Pero, maldita sea la suerte de los astros que se alinean sin siquiera enviar una señal, resulta que todo ello a Basurto le pasó inadvertido, a instancias de lo que, nervios y preguntas sin respuesta, antes ya les he participado. Así que, sin más argumentos de por medio que el impenetrable sentido de lo no visto y la ambigüedad incognoscible de lo callado, ambos dejaron que sus miradas coincidieran por vez primera desde que este relato diera inicio, en la descorazonada espera de que alguno, sea quien fuera, dijera lo que, quizá no quiere, pero sí tiene qué decir.

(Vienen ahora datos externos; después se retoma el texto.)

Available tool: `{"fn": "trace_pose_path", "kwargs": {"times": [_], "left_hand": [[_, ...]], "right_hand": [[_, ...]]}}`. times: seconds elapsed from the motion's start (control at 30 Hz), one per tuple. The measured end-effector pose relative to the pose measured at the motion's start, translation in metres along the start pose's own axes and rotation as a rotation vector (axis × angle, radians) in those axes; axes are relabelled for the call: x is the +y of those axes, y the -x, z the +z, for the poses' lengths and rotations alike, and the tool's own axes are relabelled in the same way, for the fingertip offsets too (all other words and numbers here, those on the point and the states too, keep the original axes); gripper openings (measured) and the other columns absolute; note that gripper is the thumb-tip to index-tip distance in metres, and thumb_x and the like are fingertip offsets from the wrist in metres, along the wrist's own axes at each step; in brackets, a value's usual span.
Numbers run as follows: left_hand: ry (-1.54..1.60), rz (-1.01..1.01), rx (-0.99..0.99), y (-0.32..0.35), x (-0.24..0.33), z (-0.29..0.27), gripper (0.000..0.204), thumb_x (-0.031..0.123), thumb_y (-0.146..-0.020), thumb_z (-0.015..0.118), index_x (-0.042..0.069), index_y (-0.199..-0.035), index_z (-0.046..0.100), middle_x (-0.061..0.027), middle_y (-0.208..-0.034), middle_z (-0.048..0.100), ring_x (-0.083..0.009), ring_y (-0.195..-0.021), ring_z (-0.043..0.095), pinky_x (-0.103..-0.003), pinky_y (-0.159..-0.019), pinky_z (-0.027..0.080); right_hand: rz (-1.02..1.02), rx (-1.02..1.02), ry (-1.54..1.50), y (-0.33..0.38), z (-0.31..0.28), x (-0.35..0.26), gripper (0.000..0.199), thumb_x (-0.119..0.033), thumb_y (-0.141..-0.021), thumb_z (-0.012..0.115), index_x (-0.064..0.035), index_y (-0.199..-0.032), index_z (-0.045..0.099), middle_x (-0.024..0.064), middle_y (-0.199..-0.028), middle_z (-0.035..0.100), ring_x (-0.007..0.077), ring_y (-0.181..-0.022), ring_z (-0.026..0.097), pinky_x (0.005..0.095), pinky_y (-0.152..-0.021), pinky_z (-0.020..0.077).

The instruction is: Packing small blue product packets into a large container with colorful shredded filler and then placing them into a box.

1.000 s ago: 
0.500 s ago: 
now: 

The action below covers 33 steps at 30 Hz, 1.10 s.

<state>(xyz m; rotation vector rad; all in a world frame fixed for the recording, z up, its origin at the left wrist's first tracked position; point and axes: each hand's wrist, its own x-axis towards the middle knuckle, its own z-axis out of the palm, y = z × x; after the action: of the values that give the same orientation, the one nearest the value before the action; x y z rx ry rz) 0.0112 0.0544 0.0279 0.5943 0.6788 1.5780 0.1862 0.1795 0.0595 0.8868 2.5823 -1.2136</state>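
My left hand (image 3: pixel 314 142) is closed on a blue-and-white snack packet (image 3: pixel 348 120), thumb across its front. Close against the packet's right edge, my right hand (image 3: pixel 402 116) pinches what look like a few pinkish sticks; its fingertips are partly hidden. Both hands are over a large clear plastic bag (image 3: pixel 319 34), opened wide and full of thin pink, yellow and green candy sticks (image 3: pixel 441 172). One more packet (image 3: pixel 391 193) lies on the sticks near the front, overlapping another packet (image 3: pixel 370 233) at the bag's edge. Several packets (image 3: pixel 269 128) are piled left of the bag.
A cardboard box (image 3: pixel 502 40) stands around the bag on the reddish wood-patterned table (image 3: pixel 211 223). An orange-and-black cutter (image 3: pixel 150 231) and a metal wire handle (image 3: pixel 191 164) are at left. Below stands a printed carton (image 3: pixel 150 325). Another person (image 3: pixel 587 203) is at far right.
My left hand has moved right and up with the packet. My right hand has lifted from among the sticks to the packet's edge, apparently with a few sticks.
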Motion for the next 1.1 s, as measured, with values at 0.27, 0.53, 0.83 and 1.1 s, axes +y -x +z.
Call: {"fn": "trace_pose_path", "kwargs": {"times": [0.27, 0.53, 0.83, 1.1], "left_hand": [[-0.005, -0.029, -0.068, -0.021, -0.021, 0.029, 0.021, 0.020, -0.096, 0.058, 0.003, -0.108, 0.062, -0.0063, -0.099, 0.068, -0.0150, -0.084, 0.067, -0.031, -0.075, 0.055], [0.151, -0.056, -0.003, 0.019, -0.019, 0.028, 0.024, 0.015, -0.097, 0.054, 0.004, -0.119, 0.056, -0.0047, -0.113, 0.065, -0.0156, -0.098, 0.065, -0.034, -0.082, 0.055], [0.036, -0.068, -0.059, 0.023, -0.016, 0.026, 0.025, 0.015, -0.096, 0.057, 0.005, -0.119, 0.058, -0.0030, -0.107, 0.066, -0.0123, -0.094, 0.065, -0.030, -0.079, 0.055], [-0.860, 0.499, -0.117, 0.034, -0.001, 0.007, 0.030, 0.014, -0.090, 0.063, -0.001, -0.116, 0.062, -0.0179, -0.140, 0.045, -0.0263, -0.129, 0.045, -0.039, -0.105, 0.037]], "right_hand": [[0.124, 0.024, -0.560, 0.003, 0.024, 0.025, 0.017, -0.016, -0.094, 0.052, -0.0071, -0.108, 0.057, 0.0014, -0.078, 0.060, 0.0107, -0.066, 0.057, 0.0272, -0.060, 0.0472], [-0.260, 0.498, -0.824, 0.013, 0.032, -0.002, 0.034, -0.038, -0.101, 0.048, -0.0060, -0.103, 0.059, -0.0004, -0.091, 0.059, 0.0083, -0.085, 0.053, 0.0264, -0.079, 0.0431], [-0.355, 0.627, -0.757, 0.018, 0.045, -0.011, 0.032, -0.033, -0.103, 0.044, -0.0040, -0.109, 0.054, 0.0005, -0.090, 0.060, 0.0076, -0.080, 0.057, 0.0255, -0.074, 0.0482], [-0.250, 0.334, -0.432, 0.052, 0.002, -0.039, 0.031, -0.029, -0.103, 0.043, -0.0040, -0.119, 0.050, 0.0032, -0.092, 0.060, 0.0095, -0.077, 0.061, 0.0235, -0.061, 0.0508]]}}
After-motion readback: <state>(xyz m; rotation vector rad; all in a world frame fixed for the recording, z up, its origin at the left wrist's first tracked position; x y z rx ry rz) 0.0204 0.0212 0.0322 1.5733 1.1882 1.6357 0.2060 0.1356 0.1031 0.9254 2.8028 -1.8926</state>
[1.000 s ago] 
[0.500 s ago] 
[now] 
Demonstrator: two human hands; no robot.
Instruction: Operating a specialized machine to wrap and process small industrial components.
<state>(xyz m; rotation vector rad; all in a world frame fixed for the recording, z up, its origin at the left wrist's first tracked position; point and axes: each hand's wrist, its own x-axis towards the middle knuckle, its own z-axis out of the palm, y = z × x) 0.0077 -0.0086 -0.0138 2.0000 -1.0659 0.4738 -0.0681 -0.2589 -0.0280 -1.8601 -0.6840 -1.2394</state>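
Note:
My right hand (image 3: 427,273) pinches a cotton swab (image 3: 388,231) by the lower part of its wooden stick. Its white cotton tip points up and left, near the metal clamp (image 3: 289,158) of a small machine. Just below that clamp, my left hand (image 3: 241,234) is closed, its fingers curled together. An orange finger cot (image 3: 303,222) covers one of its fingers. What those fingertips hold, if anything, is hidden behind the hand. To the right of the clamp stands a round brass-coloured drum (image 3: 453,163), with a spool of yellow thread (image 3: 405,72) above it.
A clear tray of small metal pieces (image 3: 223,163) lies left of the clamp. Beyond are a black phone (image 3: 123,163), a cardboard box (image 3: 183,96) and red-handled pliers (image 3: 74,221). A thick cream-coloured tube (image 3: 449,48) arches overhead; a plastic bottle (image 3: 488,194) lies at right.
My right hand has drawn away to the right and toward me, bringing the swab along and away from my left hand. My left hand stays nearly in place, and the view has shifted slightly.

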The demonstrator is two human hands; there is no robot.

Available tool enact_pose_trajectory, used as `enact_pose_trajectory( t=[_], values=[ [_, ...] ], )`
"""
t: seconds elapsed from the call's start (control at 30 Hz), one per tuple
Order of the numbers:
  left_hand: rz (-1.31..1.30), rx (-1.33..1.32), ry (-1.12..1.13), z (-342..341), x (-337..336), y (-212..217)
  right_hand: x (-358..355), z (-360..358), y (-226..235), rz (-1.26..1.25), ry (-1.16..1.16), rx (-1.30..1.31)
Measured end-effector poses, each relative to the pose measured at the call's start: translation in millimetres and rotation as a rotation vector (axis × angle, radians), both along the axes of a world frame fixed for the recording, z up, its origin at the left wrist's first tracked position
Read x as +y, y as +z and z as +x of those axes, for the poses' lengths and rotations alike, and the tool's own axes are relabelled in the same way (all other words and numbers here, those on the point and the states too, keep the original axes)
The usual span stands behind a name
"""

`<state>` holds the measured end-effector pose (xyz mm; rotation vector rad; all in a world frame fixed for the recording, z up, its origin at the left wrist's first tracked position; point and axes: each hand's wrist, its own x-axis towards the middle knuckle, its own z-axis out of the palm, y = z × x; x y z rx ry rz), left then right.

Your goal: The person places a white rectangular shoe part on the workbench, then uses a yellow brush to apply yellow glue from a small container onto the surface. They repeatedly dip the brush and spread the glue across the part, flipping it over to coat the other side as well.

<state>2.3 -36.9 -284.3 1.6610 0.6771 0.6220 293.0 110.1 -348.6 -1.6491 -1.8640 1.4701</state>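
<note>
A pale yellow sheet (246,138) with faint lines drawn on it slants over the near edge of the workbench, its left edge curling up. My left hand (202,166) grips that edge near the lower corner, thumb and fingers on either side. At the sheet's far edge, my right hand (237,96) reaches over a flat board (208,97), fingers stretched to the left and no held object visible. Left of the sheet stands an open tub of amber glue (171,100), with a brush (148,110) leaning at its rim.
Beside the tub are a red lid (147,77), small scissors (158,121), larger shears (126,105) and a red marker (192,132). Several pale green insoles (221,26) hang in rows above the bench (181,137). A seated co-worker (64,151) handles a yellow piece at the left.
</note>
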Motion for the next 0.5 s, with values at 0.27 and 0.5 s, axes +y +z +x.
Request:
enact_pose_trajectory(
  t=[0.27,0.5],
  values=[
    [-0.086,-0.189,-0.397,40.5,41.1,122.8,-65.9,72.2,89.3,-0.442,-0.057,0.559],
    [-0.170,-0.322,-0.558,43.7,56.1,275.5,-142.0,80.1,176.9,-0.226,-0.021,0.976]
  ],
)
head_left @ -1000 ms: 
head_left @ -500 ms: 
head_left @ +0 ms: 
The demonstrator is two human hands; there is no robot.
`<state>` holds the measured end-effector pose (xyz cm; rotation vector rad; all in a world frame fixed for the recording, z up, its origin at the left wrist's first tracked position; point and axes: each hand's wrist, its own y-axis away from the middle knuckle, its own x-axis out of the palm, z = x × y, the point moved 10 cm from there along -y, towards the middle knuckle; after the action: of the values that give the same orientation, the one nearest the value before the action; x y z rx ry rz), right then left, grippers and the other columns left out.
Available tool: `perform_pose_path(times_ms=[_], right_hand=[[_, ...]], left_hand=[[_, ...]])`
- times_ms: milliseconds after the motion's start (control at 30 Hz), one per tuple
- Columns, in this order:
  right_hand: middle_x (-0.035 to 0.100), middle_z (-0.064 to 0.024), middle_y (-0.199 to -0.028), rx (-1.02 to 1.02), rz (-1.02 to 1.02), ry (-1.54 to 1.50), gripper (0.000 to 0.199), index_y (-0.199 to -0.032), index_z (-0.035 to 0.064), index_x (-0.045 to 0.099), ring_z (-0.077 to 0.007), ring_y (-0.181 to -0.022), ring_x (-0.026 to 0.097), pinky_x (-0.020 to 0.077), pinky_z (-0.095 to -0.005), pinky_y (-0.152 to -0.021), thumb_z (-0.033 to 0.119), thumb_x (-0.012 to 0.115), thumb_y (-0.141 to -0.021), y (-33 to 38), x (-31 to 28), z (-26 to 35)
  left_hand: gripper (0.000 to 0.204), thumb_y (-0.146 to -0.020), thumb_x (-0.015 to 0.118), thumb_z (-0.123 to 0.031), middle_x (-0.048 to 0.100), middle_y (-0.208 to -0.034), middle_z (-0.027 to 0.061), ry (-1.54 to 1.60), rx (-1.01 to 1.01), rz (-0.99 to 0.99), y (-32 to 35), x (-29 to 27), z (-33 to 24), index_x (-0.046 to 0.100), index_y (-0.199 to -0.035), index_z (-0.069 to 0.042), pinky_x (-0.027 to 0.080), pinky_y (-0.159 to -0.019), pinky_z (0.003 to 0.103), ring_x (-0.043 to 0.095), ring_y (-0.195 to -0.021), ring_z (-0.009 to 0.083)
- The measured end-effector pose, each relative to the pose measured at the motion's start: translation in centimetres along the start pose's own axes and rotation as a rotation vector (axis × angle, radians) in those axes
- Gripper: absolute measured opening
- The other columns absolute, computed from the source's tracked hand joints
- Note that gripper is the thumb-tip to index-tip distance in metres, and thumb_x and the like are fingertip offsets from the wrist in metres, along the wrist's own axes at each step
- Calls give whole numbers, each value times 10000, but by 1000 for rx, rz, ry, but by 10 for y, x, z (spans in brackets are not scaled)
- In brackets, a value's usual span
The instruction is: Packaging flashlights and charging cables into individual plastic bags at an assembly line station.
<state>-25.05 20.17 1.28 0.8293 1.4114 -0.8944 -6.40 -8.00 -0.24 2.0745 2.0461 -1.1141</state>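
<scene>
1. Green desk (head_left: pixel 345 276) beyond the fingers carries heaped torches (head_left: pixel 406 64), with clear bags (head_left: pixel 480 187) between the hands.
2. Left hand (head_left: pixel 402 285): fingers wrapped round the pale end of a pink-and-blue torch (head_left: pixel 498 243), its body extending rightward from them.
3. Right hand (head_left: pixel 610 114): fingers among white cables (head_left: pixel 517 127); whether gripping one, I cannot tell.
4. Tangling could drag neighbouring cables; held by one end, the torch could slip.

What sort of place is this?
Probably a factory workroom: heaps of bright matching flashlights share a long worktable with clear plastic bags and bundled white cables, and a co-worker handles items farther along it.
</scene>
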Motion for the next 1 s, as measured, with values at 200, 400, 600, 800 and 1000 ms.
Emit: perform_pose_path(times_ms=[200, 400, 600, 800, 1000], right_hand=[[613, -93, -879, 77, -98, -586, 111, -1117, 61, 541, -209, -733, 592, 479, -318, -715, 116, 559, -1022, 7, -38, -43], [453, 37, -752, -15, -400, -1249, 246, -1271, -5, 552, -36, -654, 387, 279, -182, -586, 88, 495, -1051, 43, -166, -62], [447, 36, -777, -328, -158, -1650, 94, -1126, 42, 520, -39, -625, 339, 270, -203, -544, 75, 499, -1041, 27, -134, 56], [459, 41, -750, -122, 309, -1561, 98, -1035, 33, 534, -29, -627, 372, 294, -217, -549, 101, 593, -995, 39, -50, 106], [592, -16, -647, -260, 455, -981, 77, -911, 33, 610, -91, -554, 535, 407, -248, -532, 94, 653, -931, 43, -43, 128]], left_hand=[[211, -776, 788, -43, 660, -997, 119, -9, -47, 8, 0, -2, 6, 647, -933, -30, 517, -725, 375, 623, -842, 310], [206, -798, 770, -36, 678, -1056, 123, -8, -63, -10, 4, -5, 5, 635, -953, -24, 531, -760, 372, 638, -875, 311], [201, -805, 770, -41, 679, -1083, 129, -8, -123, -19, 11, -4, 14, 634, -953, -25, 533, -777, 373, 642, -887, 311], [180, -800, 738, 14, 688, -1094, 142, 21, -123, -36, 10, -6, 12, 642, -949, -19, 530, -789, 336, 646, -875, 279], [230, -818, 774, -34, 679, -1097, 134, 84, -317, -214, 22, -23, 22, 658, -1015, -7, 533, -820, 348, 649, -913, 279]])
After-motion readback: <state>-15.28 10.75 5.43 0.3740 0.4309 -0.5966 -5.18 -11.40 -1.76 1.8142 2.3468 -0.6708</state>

Entonces Basurto caminó hacia ella sin dejar de mirarle a los ojos; esos ojos azules tan grandes casi como las dudas que los revisten; y ella, con la espalda erguida, los hombros alineados, las caderas ceñidas y los brazos cruzados a la altura del pecho, lo vio venir con gusto y triunfal desconcierto, esta vez, sin agachar la mirada ni dar paso al tortuoso rubor de mejillas que otras veces la ha delatado. Pasará lo que tenga que pasar, pensó para sí Basurto. Que pase lo que sé muy bien ha de pasar, se dijo Imelda en silencio. Y así fue. Basurto extendió la mano y entregó a Imelda una hoja prácticamente en blanco. Ella la recibió, sin dejar de mirarlo, con las cejas erguidas en posición de sorpresa. Pero no existe en Imelda tal sorpresa. En su lugar, lo que de sus ojos brota como petróleo recién descubierto es el reflejo de ese placer perverso y tiránico, que envuelve a toda profesora, miente quien diga que no, cada vez que tiene la oportunidad de reprobar a un alumno.

Nos vemos aquí el año que entra, Ernesto -le dijo ella.

Aquí nos vemos, profesora -le respondió sonriente.

Y sin dejar de mirarse, caminando el muchacho de espaldas hacia la puerta que da al patio, Imelda y Ernesto, sin más respuestas, se dejaron ir en absoluto, perverso y prometedor silencio.